Chronic Fatigue Syndrome
Disclaimer: These testimonials do not represent a guarantee of medical improvement, and results may vary depending on the patient.
Chronic fatigue syndrome (CFS) is a disorder that causes extreme fatigue, much more severe than a tired feeling that goes away after you rest. Instead, it lasts a long time and limits your ability to do ordinary daily activities.
Typical symptoms of CFS include fatigue for 6 months or more and experiencing other problems such as muscle pain, memory problems, headaches, pain in multiple joints, sleep problems, sore throat and tender lymph nodes. The exact cause of chronic fatigue syndrome (CFS) is unknown. Some researchers suspect it may be caused by a virus, such as Epstein-Barr virus or human herpes virus-6 (HHV-6), but no specific virus has been identified as the cause.
CFS is most common in women in their 40s and 50s, but anyone can have the syndrome and it can last for years after the onset. Most medical practitioners are trained to believe that there is no cure for CFS and that the goal of treatment is to improve symptoms. Certain medicines may treat pain, sleep disorders and other problems, but in many cases these just mask the symptoms with little or no real long-term relief from the disability. Our approach to CFS goes far beyond these therapies. Our goal is achieving better quality of life.

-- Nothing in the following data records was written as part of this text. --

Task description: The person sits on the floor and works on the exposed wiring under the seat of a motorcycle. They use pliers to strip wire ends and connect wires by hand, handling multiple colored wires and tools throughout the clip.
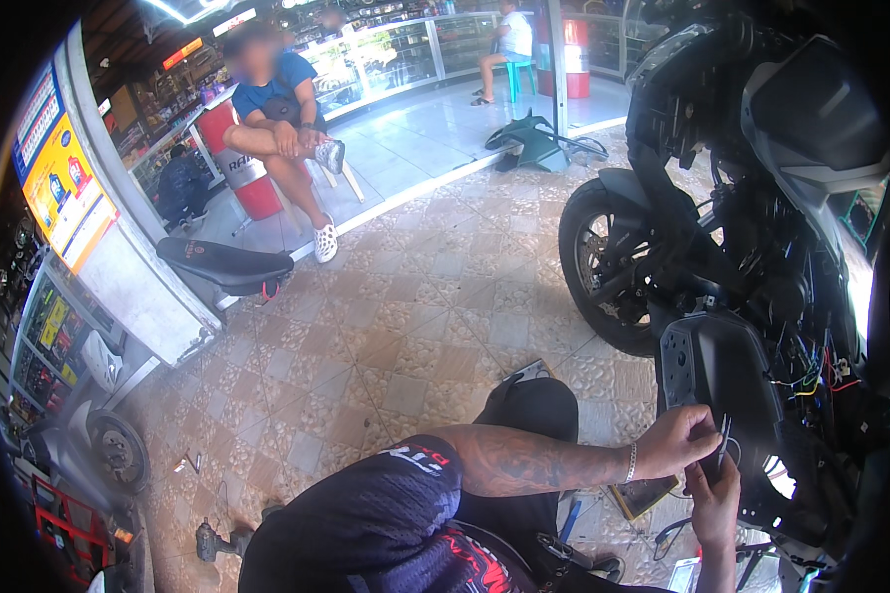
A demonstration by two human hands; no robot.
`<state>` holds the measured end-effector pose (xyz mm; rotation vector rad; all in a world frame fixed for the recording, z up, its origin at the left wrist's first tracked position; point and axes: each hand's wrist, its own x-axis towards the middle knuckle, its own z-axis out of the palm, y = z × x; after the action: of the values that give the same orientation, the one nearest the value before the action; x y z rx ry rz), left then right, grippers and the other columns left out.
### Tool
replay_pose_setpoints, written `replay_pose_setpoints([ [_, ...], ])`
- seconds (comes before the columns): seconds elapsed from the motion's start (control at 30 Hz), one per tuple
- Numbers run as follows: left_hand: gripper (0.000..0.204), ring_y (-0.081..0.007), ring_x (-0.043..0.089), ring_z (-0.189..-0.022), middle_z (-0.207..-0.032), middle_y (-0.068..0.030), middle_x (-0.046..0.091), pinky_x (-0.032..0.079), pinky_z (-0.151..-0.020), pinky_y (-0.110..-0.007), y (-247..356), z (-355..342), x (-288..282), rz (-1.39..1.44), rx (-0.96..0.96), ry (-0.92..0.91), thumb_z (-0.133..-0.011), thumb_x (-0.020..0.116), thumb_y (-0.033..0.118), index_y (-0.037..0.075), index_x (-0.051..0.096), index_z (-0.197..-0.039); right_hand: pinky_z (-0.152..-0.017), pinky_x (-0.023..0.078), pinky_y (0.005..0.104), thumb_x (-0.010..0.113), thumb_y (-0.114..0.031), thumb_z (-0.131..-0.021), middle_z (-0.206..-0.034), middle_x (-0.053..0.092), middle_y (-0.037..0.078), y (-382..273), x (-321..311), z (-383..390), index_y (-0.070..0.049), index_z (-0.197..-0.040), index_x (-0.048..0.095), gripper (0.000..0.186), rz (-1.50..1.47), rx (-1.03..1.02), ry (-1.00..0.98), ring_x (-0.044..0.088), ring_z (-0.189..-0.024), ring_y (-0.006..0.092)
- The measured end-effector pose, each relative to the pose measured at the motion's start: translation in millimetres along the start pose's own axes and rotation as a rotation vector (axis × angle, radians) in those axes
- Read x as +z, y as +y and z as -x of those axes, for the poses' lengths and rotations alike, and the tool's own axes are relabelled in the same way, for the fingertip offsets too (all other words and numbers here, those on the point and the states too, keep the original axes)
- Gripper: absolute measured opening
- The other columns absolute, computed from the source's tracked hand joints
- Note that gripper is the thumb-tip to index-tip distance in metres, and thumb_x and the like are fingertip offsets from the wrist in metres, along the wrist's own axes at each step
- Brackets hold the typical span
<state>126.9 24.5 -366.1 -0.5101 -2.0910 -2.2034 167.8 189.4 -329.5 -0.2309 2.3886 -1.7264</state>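
My left hand (677, 440), on a tattooed forearm with a silver bracelet, pinches a thin metal piece (725, 437) beside the black side panel (712, 371) of a stripped motorcycle (761, 198). Coming up from below, my right hand (717, 499) grips the lower end of the same piece. Both hands are close together, right against the panel's lower edge. Loose coloured wires (811, 376) hang in the open frame just to the right of the hands.
The motorcycle's wheel (603, 267) stands on the patterned tile floor. A detached black seat (222, 262) lies at left, a green body panel (534, 138) farther back. A person sits on a stool (277, 109). A power tool (218, 542) lies near my knee.
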Motion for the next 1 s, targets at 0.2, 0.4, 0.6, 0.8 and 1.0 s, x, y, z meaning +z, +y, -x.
replay_pose_setpoints([
  [0.2,0.023,-0.0087,0.059,-0.078,-0.080,-0.0043,0.064,0.048,-0.069,-0.030,0,0,1,0.025,-0.024,0.001,-0.095,0.067,0.020,0.001,0.059,-0.085,-0.083,0.049,0.0266,0.070,-0.010,-0.095,-0.102,0.069,0.005,-1,-1,0,0.006,-0.119,0.062,0.030,0.001,0.003,-0.017,0.060,-0.092,0.0101],
  [0.4,0.023,-0.0088,0.059,-0.078,-0.081,-0.0043,0.064,0.048,-0.069,-0.030,0,1,1,0.010,-0.003,0.009,-0.095,0.068,0.020,0.001,0.059,-0.085,-0.084,0.049,0.0267,0.070,-0.011,-0.095,-0.102,0.069,0.005,-1,-1,0,0.006,-0.119,0.062,0.030,0.000,0.004,-0.020,0.059,-0.093,0.0100],
  [0.6,0.021,-0.0086,0.060,-0.078,-0.081,-0.0046,0.065,0.049,-0.069,-0.029,-4,0,2,0.026,-0.016,0.001,-0.095,0.068,0.019,0.001,0.060,-0.086,-0.084,0.049,0.0267,0.070,-0.012,-0.095,-0.102,0.069,0.005,0,-1,0,0.006,-0.119,0.062,0.031,-0.012,0.007,-0.014,0.059,-0.093,0.0101],
  [0.8,0.024,-0.0099,0.060,-0.069,-0.076,-0.0063,0.063,0.049,-0.061,-0.031,-10,0,6,0.039,0.073,0.060,-0.095,0.070,0.016,-0.002,0.059,-0.085,-0.082,0.049,0.0265,0.071,-0.013,-0.095,-0.100,0.069,0.004,-2,-1,-1,0.006,-0.118,0.063,0.030,0.015,0.005,-0.012,0.059,-0.091,0.0096],
  [1.0,0.022,-0.0098,0.060,-0.074,-0.079,-0.0054,0.064,0.049,-0.066,-0.031,-8,-1,2,-0.005,0.033,0.044,-0.095,0.069,0.018,0.000,0.059,-0.086,-0.079,0.048,0.0252,0.071,-0.013,-0.095,-0.098,0.069,0.003,-2,1,0,0.005,-0.118,0.063,0.030,-0.009,-0.008,-0.014,0.058,-0.089,0.0084],
])
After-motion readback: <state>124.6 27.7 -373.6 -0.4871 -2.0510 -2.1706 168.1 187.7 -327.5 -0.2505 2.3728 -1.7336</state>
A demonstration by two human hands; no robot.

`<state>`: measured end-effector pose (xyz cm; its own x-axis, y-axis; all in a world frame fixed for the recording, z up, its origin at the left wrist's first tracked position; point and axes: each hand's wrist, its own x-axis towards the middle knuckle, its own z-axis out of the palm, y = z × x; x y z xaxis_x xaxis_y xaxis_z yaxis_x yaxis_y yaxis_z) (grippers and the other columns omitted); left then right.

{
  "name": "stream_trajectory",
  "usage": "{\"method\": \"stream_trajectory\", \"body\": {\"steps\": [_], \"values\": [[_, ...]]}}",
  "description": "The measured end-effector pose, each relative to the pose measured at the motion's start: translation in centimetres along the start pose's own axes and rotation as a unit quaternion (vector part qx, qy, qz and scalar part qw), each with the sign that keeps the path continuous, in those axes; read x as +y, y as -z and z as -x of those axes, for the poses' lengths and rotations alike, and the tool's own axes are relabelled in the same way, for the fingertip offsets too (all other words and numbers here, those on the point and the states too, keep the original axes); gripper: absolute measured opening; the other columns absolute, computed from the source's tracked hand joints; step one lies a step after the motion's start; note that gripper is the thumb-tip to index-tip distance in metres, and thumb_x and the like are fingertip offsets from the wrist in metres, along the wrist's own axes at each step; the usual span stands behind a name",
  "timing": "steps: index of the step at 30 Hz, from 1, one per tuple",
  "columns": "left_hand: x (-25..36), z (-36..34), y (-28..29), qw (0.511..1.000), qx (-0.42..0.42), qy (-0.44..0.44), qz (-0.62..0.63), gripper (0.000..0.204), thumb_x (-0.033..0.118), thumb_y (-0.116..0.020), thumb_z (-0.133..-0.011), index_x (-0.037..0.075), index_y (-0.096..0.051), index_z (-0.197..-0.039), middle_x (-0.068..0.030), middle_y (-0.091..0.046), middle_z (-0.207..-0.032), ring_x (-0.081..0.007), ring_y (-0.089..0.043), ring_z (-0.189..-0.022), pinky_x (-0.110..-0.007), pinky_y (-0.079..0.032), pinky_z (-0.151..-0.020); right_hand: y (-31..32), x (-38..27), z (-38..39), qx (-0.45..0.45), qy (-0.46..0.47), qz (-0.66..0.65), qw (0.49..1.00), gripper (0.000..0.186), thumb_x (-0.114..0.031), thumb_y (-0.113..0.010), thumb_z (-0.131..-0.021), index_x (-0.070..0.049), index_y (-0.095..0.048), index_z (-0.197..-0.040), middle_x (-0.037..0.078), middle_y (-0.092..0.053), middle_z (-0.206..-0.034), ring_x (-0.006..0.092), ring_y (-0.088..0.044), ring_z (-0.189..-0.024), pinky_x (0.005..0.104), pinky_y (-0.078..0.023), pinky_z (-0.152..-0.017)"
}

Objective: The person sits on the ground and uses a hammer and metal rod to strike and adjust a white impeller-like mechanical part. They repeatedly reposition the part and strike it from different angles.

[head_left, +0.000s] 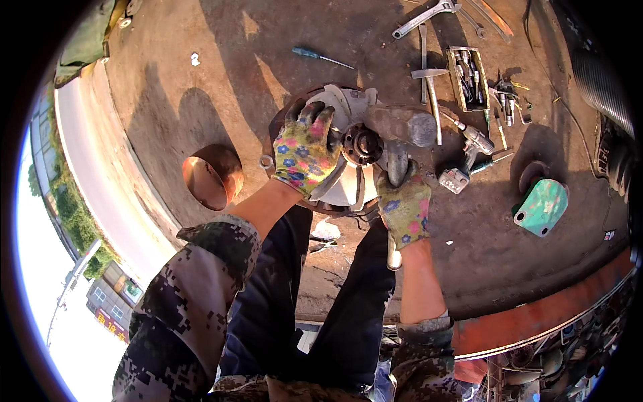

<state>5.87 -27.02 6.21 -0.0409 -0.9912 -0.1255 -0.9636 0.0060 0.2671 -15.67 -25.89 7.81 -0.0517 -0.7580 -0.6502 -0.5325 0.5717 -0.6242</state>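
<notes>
- Left hand (305, 149), in a flowery glove, is laid over the left side of the hub (348, 157), fingers curled over its rim, pressing on the pale metal plate part.
- The hub sits on the oily ground (201, 100) right in front of the person's knees, dark round bearing bit (362, 144) facing up in the middle.
- Right hand (404, 206), same kind of glove, is wrapped tight round a hammer handle (394, 251). The pale end of the handle sticks out below the fist.
- The hammer head (402, 124) is a big chunky steel one, sitting just right of the bearing, looks like touching or nearly so. Can't tell for sure.
- Copper-coloured bowl (209, 179) off to the left of the hub, a bit apart.
- Small washer (266, 161) on the ground just beside the left hand.
- Behind the hub: a screwdriver (321, 57), a smaller hammer (432, 87), a tray of sockets (468, 78), wrenches (429, 15) further up.
- An impact gun (469, 151) lies right of the big hammer, and a green cover (541, 206) further right still.
</notes>
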Motion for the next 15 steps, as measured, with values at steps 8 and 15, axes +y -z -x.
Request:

We begin by educating our patients so that they have a better understanding about the body’s hormone-producing organs, otherwise known as the endocrine system, and how the brain orchestrates this system in connection to CFS. It is true that there is no exact cause for chronic fatigue syndrome, but there is a correlation to what appears to be reduced hormone production in controlling glands (adrenal glands) as well as reduced cortisol production in CFS patients. In many cases, people with CFS have significant reduction in both blood and urine levels of important adrenal hormones including cortisol, often exhibiting half of the expected adrenal production. The problem may not be with the adrenals themselves, but rather with a problematic interaction between the neuroendocrine system and the immune system. There also appears to be a relationship between hormone imbalance and CFS.
Our treatment protocol is two-fold. First, we test adrenal function by performing a complete saliva and blood spot panel and confirming adrenal hormone insufficiency. Patients with either low hormone production or a low adrenal reserve will be treated with low doses of bio-identical (natural) adrenal hormone. Often these treatments result in significant improvement. Patients should note that our medical therapies are not the same as adrenal glandulars from health food stores. We use actual (therapeutic) cortisol, which is molecule to molecule identical to that of the human body. To further avoid possible side effects, we stay away from high doses and routinely test hormone levels to ensure that they remain in safe ranges.